We all suffer from Buyer’s Remorse …

After buying a stock, if the price falls, you wish you had waited. If it rises, you regret not buying more. The same emotions apply when selling—either you exited too early or too late. Learning how to reduce buyer’s remorse in stock investing is essential to becoming a better investor.

The key is to recognise that hindsight always makes decisions look obvious. Instead of trying to time the market perfectly, investors need a structured buying and selling process that reduces emotional decision-making while improving risk-adjusted returns.

Successful investing is not about picking the perfect stock—it is about building and managing a portfolio effectively. When you focus on portfolio allocation rather than individual stock perfection, you are better equipped to handle market volatility.

At MoneyWorks4Me, we recommend defining a maximum allocation per stock (typically 3% to 7% of the portfolio). The next question is: how should you deploy this allocation? Investing the entire amount at one price increases both risk and regret. A more effective approach is to buy and sell in tranches.

Why is ‘Buying in Tranches’ a better process?

 

Investors tend to anchor themselves to a price—whether it is a 52-week high/low, a valuation ratio, or a target price suggested by others. However, these anchors are often unreliable.

A more structured approach is to use a stock’s Fair Price (or MRP) along with a Margin of Safety (MOS). While these estimates are not perfectly precise, they provide a logical framework for decision-making.

Since markets are unpredictable and prices may not reach exact target levels, buying stocks in tranches helps average the entry price over time. This reduces the risk of poor timing and significantly lowers emotional stress.

Avoid investing in risky stocks

How does ‘Buying in Tranches’ work?

Suppose you plan to invest in a stock with a total allocation of 300 shares at an intended price of ₹100. Instead of buying everything at once, you divide your investment into three tranches at ₹107, ₹100, and ₹93.
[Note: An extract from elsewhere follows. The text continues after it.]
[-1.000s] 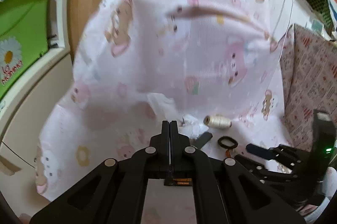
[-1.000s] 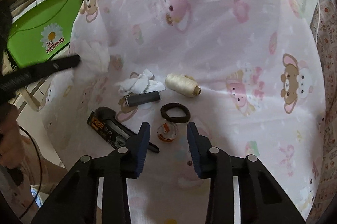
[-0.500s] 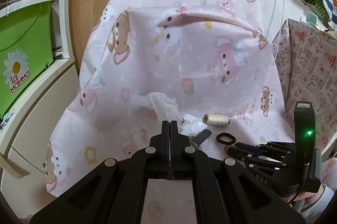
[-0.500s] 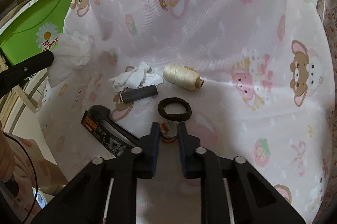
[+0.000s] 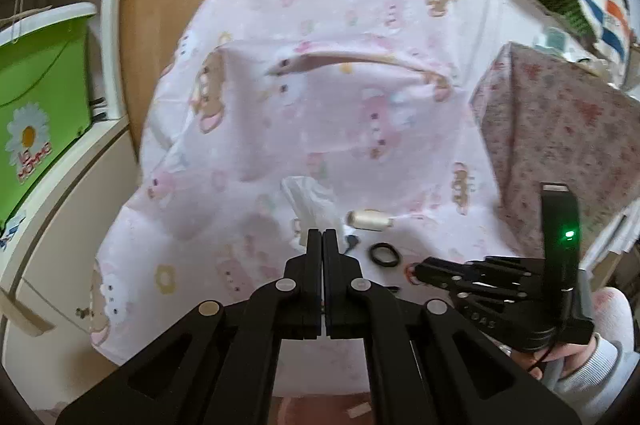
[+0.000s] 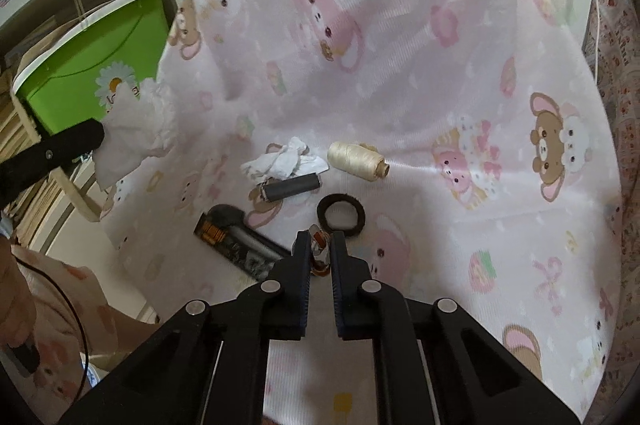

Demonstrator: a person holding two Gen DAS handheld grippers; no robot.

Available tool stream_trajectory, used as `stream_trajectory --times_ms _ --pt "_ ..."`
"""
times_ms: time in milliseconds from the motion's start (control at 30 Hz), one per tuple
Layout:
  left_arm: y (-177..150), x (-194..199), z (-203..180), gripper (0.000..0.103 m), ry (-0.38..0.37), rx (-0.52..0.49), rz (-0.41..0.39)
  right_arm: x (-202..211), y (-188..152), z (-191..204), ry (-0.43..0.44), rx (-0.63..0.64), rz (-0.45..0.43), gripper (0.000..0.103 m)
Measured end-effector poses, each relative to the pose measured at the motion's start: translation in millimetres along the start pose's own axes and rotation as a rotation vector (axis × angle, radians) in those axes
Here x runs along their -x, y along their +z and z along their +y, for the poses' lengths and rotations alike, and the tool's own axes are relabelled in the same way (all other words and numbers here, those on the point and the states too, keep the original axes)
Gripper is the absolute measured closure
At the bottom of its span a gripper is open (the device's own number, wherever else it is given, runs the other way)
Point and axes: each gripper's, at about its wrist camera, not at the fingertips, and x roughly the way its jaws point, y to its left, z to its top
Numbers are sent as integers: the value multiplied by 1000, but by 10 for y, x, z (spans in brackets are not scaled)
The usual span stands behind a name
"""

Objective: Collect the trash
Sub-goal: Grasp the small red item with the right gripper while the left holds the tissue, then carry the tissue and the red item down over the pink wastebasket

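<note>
Grippers first: the right gripper (image 6: 321, 250) is pinching a small clear wrapper with orange-red markings (image 6: 319, 245) between its two black fingers, the pads pressing on it from both sides just above the pink cartoon-print sheet (image 6: 440, 73). In the left wrist view the same gripper (image 5: 420, 270) is reaching in from the right, a green light glowing on its upright housing, with a hand in a pale sleeve (image 5: 576, 361) gripping it at the lower right.

The left gripper (image 5: 322, 239) is standing with its fingers pressed flat together, and a crumpled white tissue (image 5: 308, 203) is sticking up from between the tips. From the right wrist view that tissue (image 6: 138, 129) is hanging in the air at the tip of the left gripper's black finger (image 6: 94, 137), clear of the sheet and in front of the green bin (image 6: 92, 73).

Lying on the sheet just beyond the right gripper is a black ring (image 6: 341, 215). Past it, a dark grey cylinder (image 6: 290, 187) is resting against a second wad of white tissue (image 6: 284, 163), and a spool of cream thread (image 6: 356, 161) is lying on its side just beside them. A flat black package with orange print (image 6: 236, 241) is sitting to the left of the right gripper. A patterned cushion (image 5: 560, 137) is leaning at the sheet's right edge.
</note>
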Motion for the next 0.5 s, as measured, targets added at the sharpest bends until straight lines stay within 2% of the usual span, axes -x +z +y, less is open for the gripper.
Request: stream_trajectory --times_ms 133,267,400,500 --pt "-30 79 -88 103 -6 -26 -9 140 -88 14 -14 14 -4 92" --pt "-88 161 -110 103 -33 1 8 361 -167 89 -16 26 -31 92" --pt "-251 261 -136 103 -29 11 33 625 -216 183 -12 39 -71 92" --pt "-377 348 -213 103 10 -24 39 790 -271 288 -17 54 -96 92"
This approach ensures that your average purchase price remains close to ₹100, while allowing flexibility across different market scenarios.
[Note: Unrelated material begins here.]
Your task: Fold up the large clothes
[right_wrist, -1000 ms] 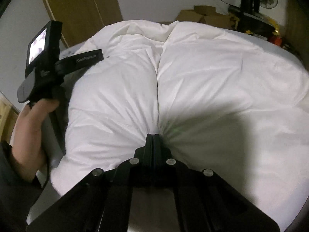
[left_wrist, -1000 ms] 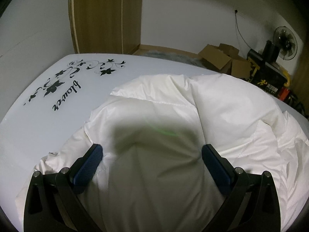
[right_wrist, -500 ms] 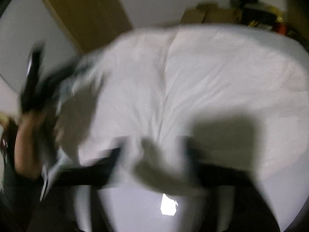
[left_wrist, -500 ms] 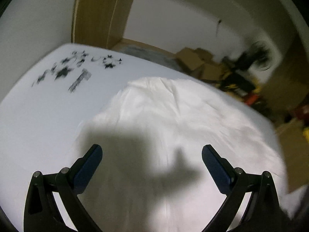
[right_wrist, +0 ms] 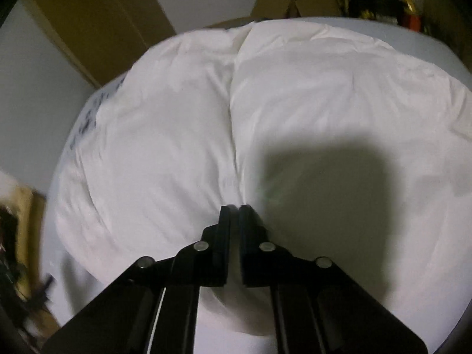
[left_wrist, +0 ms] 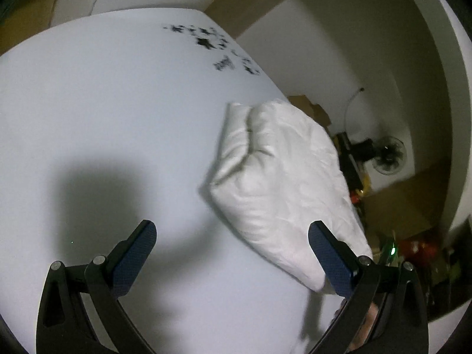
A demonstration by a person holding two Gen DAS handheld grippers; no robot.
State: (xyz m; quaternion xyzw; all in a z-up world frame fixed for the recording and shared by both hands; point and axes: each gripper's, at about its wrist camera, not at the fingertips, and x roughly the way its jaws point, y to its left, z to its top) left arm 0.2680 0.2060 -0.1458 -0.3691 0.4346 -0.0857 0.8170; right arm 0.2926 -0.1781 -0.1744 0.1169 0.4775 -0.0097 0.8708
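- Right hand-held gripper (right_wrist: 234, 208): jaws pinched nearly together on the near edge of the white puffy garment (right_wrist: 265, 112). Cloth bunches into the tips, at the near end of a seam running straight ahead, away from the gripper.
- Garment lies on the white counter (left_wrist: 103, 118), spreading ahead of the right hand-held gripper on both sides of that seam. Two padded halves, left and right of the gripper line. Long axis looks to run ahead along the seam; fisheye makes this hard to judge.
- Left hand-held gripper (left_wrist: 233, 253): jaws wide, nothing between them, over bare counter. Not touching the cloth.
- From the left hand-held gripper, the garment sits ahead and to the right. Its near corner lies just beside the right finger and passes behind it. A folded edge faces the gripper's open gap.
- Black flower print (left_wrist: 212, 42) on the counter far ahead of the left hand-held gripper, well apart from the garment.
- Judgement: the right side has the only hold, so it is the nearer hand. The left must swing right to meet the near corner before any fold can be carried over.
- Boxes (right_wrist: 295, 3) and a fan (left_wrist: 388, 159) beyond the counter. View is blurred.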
If the stock rises after your first purchase, you still benefit from partial participation. If it falls, you gradually accumulate at better prices, reducing your average cost.

This method allows you to use market volatility to your advantage rather than being negatively affected by it. Importantly, even if the stock declines to ₹93, the overall impact on your portfolio remains limited due to controlled allocation—typically less than 0.5% of the total portfolio.

Buying stocks in tranches conditions investors to accept volatility and reduces regret associated with imperfect timing.

When selling, ‘Sell in tranches’

The same disciplined approach applies when selling stocks.

Instead of exiting completely at one price, investors should sell in tranches based on the premium over the stock’s Fair Price. The decision depends on both past performance and future growth expectations.

If a stock’s price reflects overly optimistic growth assumptions, the probability of correction increases. In such cases, partial selling helps lock in gains while still participating if the price continues to rise.

Selling in tranches reduces the regret of exiting too early and improves capital allocation by allowing reinvestment into better opportunities with higher risk-adjusted returns.

A structured buying and selling process is one of the most effective ways to reduce buyer’s remorse in stock investing. By focusing on allocation, valuation, and discipline—rather than perfect timing—you not only improve returns but also gain emotional control over your investment decisions.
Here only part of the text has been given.